Es war vor allem dem unermüdlichen Einsatz der Lehrerin Nelly Moia zu verdanken, dass 1992 ein Jugendhaus in einem der schönsten Häuser der Stadt Esch eröffnete. 1907 hatte der Wein- und Lebensmittelhändler Olivo Mosé das Gebäude in der Xavier-Brasseur-Straße bauen lassen. Es war dem Hotel Montessuy in Paris nachempfunden und hob sich durch seine „Art Nouveau“-Elemente stark von den restlichen Häusern des Brillviertels ab. 1918 kaufte der Luxemburger Weinhändler Charles Meder das Haus und lebte bis zu seinem Tod im Jahr 1973 dort. Woher dann auch der im Escher Volksmund verbreitete Name „Mederhaus“ herrührte. Ein Jahr später kaufte die Gemeinde das Haus, nachdem Nelly Moia genau das in einer Petition gefordert hatte. Obwohl es seitdem unter Denkmalschutz stand, wurde das leer stehende Gebäude komplett vernachlässigt. So waren eine Reihe Elemente im Inneren zerstört oder verschwunden, als sich „Site et Monuments“ 1985 an die Renovierung machte.   

1907 wurde die Villa Olivio, später bekannt als Mederhaus, gebaut. Zweifellos eines der schönsten Häuser der Stadt Esch.
1907 wurde die Villa Olivio, später bekannt als Mederhaus, gebaut. Zweifellos eines der schönsten Häuser der Stadt Esch. Foto: Editpress/Alain Rischard

Im Oktober 1992 öffnete das Escher Jugendhaus im Erdgeschoss seine Türen, auch wenn eine feierliche Eröffnung erst im Jahr 1994 stattfand. Anfangs waren mit Luc Jemming ein Erzieher und einige Animateure für die Betreuung der Jugendlichen zuständig. 1995 wurde ein weiterer Erzieher eingestellt. Nach dem Jahr 2000 waren es dann drei und heute arbeiten insgesamt sieben ausgebildete „Educateurs“ im Mederhaus und dem dazugehörigen, 2011 in „Al Esch“ eröffneten „Point Info Jeunes“ (PIJ).  

Feier am Samstag

Das „Mederhaus“ ist perfekt in Schuss, wovon sich die Besucher am heutigen Samstag ab 14.00 Uhr bei der 30-Jahr-Feier überzeugen können. Es sind die Jugendlichen, die dafür sorgen. Unlängst haben sie das markante Gitter vor dem Haus lackiert und den Innenhof des Hauses, wo heute das „Epizentrum“ der Feier sein wird, neu gestaltet und dekoriert. Für ihre Arbeit erhalten sie ein Guthaben, das es ihnen ermöglicht, an Aktivitäten wie den Ausflügen oder Kolonien teilzunehmen. Das Jugendhaus nimmt zudem an vielen Veranstaltungen der Gemeinde teil, wo die Jugendlichen z.B. für das Catering sorgen, um Projekte zu finanzieren. Auch als Organisator des alljährlichen Escher Streetsoccer-Turniers hat man sich einen Namen gemacht.

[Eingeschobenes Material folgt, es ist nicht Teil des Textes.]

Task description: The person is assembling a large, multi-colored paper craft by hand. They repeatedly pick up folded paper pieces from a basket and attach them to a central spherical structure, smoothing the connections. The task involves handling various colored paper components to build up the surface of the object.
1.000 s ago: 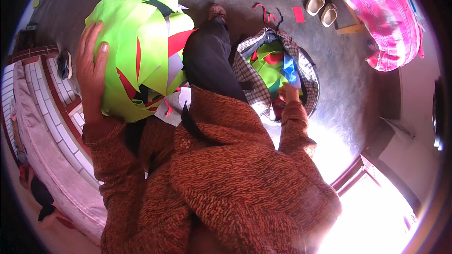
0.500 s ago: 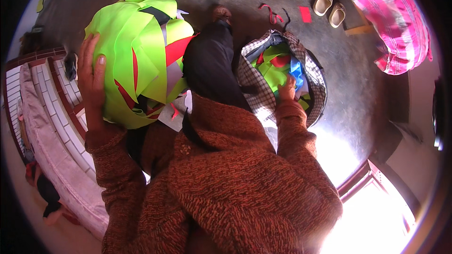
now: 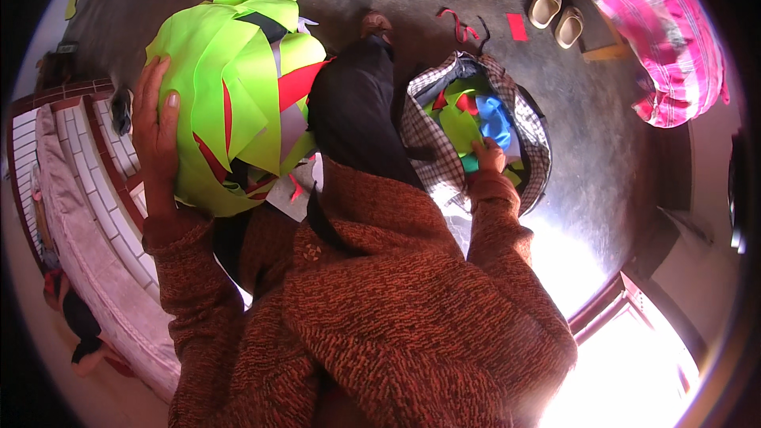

„Wir wollen, dass die Jugendlichen etwas bei uns lernen, aber anders als in der Schule“, sagt Marc Berbiche, der dienstälteste Erzieher im Jugendhaus. Er arbeitet seit 22 Jahren hier. Genauso lange ist Danielle De La Gardelle Präsidentin der Asbl. CRIJE („Centre de rencontre et d’informations pour jeunes“), die die Geschicke des Jugendhauses und des Informationsbüros leitet. „Der 30. Geburtstag ist eine gute Gelegenheit, sich bei den vielen Freiwilligen zu bedanken, die über all die Jahre die Erzieher in ihren Projekten unterstützt haben“, findet De La Gardelle.    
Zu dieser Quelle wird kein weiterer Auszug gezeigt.